AKD Research has released an analyst report on Systems Limited (SYS), which recently acquired British American Tobacco SAA Services to accelerate future growth. The report states that during its Board meeting on July 29, 2025, SYS approved the acquisition of British American Tobacco SAA Services (Private) Limited from British American Tobacco International Holdings (UK) Limited.
Following this, the company’s UAE-based associate, Techvista Systems FZ LLC, entered into a multiyear Master Services Agreement for Business Process Outsourcing Services with Accenture (UK) Limited. Accenture will provide AI services as a sub-contractor, intended to be delivered through the BAT SAA Services.

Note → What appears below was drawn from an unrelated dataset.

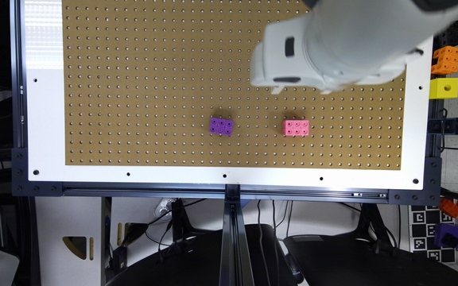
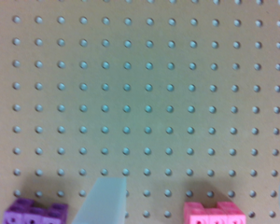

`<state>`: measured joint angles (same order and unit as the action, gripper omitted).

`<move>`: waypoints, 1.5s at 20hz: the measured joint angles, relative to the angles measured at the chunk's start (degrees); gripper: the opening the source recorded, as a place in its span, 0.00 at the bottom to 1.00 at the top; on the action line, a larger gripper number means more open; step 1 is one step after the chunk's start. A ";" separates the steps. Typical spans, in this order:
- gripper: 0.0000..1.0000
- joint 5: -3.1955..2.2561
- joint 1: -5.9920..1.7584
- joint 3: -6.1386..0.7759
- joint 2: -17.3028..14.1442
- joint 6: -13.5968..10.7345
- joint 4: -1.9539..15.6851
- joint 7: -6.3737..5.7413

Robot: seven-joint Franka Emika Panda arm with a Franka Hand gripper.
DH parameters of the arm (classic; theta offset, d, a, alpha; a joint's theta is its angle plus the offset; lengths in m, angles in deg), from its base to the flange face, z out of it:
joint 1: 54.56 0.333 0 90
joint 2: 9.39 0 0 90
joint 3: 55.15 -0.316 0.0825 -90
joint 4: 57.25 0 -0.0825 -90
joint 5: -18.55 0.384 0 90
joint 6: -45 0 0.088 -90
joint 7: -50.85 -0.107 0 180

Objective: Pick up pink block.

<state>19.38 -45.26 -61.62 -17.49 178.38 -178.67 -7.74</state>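
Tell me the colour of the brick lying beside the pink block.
Purple brick, on the pink block's exterior-view left; clearest in the exterior view.

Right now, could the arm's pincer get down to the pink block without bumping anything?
Probably yes. The pink block lies alone on the pegboard, well apart from the purple brick, and nothing stands between it and the pincer.

The arm (image 1: 356,35) is covered in smooth white rounded shells, with dark slots set in the wrist housing. In the wrist view, pale translucent fingers (image 2: 105,200) with flat wedge shapes are seen.
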 joint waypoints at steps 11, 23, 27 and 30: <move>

The acquisition of BAT SAA Services is part of SYS’s aggressive mergers and acquisitions strategy aimed at enhancing growth and expanding its market reach. Notably, the company has PKR 3.8 billion in cash and short-term investments to fund this acquisition.
British American Tobacco SAA Services (Private) Limited specializes in establishing and providing Information Technology (IT)-led shared and digital business services. These services encompass, but are not limited to, consumer and customer services through an omnichannel contact center, marketing operations, HR operations, finance operations, and procurement and supply chain-related services across various geographies. This aligns well with the company’s core business process outsourcing offerings.
SYS has also entered into a Share Purchase Agreement that outlines the terms and conditions regarding the acquisition and the total purchase price. However, the completion of this acquisition will remain subject to the satisfaction of conditions precedent and applicable regulatory approvals.
In conjunction with the acquisition, Techvista Systems FZ LLC has entered into a multiyear Master Services Agreement with Accenture (UK) Limited, dated July 29, 2025. This agreement focuses on providing AI-powered global shared services as a sub-contractor through BAT SAA Services. This initiative is part of the company’s “AI-first” strategy, aimed at offering AI as a Service and integrating AI capabilities across all business functions.
We await further clarity on these two transactions before adjusting our valuations.
**Investment Perspective:**
We maintain our ‘BUY’ recommendation on SYS, supported by i) an 18% year-on-year increase in IT exports during FY25, ii) improving gross margins due to consolidation, and iii) a strong presence in the MEA region that positions the company for growth amid increasing IT spending. Our target price for December 2025 is PKR 176 per share, offering potential upside of 48% along with a CY25E dividend yield of 1.5%.